Thus we have a measurable function $h$ from $(\Omega, \Sigma) \rightarrow (\mathbb{R},\mathcal{B}(\mathbb{R}))$ and a continuous function $f$ from $(\mathbb{R},\mathcal{B}(\mathbb{R})) \rightarrow (\mathbb{R},\mathcal{B}(\mathbb{R}))$, where I assumed suitable $\sigma$-Algebras for the function $h$, which I hope are what you are looking for.
Statement: The composition $hf:(\Omega,\Sigma)\rightarrow (\mathbb{R},\mathcal{B}(\mathbb{R}))$ is measurable.

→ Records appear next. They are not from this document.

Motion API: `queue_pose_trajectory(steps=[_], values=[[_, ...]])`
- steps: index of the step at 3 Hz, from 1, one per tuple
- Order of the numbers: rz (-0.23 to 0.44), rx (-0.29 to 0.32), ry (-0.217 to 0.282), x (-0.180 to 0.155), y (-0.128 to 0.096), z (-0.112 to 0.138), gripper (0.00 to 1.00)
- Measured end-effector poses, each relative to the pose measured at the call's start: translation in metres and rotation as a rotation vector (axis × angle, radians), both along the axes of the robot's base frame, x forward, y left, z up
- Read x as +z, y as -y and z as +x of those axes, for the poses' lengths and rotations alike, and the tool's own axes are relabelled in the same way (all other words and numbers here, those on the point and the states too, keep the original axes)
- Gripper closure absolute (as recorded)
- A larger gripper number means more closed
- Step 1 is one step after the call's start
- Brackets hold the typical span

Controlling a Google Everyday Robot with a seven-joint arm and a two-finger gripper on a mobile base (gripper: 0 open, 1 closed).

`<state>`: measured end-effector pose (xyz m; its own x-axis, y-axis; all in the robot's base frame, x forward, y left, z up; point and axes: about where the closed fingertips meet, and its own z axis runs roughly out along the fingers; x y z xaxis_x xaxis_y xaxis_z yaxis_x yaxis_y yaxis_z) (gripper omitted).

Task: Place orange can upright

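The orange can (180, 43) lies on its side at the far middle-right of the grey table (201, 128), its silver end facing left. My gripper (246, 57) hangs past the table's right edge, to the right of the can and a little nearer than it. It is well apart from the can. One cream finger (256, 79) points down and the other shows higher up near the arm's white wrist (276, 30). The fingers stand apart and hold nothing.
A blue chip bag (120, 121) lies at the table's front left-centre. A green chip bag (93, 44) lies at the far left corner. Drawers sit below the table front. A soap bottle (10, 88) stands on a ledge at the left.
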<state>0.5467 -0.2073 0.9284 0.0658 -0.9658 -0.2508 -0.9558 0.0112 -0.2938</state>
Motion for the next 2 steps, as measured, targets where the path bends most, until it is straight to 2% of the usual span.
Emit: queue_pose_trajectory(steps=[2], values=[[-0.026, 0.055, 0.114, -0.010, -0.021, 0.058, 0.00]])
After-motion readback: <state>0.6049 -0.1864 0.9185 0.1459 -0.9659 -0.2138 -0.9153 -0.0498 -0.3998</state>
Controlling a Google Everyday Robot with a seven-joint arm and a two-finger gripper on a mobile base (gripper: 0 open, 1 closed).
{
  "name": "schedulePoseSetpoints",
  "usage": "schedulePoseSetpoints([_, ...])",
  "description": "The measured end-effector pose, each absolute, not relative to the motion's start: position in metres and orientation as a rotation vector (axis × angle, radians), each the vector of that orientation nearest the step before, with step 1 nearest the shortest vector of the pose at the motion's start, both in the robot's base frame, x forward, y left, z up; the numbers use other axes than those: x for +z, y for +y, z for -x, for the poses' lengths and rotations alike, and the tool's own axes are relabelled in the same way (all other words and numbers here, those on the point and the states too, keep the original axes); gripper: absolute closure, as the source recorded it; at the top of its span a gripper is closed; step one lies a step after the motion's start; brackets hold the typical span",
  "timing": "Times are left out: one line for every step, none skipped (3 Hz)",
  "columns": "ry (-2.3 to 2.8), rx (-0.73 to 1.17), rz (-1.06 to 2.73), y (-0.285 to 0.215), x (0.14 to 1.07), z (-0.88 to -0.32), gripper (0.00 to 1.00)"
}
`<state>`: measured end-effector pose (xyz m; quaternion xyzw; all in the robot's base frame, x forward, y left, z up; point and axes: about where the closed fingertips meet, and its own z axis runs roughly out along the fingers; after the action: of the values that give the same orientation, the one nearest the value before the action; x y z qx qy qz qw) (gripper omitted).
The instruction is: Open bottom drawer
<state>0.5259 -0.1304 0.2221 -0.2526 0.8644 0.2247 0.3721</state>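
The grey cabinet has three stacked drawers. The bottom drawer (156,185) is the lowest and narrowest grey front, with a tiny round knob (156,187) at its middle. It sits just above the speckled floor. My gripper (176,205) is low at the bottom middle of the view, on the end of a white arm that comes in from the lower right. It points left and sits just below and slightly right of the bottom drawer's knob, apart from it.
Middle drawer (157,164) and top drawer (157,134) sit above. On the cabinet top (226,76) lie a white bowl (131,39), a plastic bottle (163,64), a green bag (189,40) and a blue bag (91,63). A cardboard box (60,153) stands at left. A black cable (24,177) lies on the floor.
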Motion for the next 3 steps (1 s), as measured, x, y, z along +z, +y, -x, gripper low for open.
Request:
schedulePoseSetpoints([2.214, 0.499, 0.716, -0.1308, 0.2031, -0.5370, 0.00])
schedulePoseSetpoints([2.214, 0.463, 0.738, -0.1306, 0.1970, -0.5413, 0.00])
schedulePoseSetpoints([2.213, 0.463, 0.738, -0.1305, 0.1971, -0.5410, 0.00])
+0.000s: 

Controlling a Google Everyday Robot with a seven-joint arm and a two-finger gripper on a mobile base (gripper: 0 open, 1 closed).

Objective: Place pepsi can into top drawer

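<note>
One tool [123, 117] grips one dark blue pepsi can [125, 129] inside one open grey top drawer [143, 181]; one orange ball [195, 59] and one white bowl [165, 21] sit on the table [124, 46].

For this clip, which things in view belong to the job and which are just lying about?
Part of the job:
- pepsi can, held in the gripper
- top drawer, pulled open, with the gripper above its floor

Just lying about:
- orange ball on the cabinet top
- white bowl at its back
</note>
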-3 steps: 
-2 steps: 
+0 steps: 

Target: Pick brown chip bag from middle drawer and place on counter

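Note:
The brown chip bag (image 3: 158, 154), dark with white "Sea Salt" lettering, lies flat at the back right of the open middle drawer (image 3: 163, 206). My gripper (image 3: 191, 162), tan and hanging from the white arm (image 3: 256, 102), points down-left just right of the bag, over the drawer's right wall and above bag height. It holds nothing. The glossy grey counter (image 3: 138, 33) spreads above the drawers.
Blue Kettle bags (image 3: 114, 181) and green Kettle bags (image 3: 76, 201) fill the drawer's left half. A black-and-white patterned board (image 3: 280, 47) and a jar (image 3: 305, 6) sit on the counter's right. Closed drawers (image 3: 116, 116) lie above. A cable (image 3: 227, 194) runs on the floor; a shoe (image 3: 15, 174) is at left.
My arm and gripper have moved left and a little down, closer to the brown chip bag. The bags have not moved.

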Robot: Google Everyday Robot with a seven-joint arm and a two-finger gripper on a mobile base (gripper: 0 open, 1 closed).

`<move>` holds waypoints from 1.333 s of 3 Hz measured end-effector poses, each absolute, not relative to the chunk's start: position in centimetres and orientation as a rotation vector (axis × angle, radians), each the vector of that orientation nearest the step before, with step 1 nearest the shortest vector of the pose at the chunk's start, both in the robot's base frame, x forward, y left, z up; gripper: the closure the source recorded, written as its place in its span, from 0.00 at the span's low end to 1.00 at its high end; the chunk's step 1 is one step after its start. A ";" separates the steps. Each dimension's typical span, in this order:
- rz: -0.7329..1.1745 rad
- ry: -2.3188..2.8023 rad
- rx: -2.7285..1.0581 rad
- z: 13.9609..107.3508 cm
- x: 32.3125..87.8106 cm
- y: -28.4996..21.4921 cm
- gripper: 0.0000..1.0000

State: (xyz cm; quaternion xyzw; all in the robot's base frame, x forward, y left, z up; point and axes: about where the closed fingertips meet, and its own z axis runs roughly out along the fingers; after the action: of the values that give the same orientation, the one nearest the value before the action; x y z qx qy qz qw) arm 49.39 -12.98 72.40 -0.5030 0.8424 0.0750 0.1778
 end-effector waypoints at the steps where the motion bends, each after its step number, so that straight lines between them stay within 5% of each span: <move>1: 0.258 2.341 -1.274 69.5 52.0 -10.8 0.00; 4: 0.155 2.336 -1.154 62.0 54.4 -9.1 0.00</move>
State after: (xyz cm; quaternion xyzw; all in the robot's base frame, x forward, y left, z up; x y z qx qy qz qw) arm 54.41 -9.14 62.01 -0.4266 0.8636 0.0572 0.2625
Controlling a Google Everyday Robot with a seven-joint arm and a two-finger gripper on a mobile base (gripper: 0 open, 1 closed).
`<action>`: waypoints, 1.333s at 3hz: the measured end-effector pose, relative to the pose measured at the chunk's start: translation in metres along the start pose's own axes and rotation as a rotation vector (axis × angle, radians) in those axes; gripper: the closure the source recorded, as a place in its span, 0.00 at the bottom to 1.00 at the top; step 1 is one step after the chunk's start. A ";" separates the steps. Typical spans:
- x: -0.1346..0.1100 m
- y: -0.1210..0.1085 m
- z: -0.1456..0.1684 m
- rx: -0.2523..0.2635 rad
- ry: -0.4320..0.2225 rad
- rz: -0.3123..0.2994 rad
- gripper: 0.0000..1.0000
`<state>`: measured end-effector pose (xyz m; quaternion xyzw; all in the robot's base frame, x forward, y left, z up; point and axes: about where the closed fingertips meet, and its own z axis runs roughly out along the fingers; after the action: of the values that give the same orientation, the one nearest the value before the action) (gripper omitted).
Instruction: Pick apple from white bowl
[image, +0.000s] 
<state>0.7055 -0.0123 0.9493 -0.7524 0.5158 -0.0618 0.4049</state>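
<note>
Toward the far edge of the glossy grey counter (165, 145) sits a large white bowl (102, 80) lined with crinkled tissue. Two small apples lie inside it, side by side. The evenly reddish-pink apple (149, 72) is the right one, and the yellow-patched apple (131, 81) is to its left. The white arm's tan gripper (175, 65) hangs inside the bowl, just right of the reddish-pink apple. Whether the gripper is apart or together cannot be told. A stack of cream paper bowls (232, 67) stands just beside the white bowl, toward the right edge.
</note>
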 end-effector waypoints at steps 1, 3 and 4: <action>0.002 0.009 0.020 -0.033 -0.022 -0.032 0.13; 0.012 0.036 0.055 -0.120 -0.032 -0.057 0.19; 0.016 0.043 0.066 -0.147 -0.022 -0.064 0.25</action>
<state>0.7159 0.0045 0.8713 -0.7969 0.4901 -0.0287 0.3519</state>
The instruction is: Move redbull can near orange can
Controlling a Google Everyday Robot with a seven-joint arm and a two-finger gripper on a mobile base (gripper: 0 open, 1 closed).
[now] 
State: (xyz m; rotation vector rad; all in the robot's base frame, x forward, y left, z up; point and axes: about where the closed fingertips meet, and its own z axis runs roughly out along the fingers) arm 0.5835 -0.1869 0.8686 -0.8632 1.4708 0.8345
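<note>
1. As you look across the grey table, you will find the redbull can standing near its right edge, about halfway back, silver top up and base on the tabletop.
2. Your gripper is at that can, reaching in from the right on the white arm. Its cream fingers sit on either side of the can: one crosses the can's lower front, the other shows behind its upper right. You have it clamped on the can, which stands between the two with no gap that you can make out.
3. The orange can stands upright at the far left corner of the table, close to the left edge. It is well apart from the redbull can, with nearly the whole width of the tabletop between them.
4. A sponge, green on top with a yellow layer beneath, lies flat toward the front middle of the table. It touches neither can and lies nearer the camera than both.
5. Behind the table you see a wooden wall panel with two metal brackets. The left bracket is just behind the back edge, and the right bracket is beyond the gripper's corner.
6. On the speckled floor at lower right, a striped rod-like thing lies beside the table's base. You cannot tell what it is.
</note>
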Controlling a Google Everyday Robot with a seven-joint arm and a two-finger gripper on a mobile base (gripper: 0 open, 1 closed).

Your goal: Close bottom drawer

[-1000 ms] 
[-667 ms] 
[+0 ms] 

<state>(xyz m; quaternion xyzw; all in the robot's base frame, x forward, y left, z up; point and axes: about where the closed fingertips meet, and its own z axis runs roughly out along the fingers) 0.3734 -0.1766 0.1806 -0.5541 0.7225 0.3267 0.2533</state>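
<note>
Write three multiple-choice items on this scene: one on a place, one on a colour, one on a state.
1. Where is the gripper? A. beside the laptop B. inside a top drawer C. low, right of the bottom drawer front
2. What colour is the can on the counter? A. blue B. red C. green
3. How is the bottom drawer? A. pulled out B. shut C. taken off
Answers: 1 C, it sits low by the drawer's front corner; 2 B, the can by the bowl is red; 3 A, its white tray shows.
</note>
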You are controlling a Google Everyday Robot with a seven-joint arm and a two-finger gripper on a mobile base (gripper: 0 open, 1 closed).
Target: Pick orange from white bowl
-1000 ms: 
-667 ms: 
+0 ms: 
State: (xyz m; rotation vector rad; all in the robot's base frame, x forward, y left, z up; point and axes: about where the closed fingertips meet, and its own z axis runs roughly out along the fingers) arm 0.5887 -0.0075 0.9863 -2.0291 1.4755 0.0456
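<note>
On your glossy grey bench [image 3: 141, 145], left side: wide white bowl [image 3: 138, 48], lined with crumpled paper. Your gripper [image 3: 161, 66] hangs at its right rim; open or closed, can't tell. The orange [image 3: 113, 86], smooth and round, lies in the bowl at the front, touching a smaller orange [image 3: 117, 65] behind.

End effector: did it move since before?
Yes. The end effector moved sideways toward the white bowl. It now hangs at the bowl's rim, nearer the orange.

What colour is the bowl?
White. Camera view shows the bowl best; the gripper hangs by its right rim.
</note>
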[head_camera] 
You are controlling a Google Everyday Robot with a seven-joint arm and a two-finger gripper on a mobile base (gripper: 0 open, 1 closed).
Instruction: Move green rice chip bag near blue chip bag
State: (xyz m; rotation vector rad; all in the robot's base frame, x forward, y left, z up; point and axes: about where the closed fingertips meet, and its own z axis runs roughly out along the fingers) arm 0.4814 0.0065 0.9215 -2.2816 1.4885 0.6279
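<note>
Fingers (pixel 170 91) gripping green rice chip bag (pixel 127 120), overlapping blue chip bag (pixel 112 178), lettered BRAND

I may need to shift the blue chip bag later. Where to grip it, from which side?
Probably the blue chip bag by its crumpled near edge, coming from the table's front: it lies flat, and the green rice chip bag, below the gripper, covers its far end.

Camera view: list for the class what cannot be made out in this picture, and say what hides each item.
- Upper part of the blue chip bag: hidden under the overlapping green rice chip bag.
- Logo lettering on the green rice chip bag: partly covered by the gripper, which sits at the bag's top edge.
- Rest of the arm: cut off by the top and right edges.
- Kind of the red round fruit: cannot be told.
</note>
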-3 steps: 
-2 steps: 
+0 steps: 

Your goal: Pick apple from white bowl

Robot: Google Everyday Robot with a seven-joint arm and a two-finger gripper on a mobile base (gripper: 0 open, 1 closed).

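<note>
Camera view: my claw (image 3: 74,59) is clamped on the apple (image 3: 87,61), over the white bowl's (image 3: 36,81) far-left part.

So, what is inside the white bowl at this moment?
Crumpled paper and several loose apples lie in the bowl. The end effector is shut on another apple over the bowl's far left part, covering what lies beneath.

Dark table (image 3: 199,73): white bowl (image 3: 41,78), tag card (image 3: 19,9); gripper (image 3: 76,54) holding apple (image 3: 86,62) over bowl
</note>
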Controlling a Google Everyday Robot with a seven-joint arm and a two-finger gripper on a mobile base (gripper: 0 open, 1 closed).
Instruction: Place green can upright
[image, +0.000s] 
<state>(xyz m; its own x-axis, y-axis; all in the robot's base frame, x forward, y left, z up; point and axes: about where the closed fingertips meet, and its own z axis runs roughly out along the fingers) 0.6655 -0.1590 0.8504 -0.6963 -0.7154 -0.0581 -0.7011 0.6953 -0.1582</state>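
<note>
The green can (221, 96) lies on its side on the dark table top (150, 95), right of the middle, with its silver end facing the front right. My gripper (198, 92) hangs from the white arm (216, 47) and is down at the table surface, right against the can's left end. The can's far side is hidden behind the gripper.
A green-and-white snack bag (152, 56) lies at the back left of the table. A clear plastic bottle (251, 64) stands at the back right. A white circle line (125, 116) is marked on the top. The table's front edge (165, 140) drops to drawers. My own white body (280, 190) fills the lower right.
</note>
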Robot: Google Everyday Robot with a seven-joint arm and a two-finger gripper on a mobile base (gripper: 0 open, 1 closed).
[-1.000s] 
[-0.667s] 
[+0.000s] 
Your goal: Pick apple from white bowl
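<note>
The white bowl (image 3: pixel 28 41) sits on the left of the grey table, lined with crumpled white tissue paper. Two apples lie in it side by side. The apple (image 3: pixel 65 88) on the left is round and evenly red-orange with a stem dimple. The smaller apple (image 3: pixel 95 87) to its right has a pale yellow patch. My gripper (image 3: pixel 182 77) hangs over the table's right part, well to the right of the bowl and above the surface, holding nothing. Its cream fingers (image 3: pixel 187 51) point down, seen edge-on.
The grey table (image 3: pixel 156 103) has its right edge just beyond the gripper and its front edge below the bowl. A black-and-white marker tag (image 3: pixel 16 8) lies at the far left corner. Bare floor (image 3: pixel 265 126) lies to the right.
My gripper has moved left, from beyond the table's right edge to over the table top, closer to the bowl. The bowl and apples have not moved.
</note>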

The proof comes from the fact that since $h$ is a continuous function from $\mathbb{R}\rightarrow \mathbb{R}$, it is a measurable function from $(\mathbb{R},\mathcal{B}(\mathbb{R}))\rightarrow (\mathbb{R},\mathcal{B}(\mathbb{R}))$.
Detailed proof:
As $\mathcal{B}(\mathbb{R})$ is generated by open subsets of $\mathbb{R}$ it is sufficient to check measurability of $hf$ on an open subset $A\subset \mathbb{R}$, i.e. we have to check that $(hf)^{-1}(A)\subset \Omega$ for an open set $A\subset \mathbb{R}$. As $h$ is continuous and $A$ is open, $h^{-1}(A)$ is open, i.e. $h^{-1}(A)\in \mathcal{B}(\mathbb{A})$. As $f$ is measurable $f^{-1}(h^{-1}(A))\in \Sigma$, thus $(hf)^{-1}(A)= f^{-1}(h^{-1}(A))\in \Omega$ and we conclude.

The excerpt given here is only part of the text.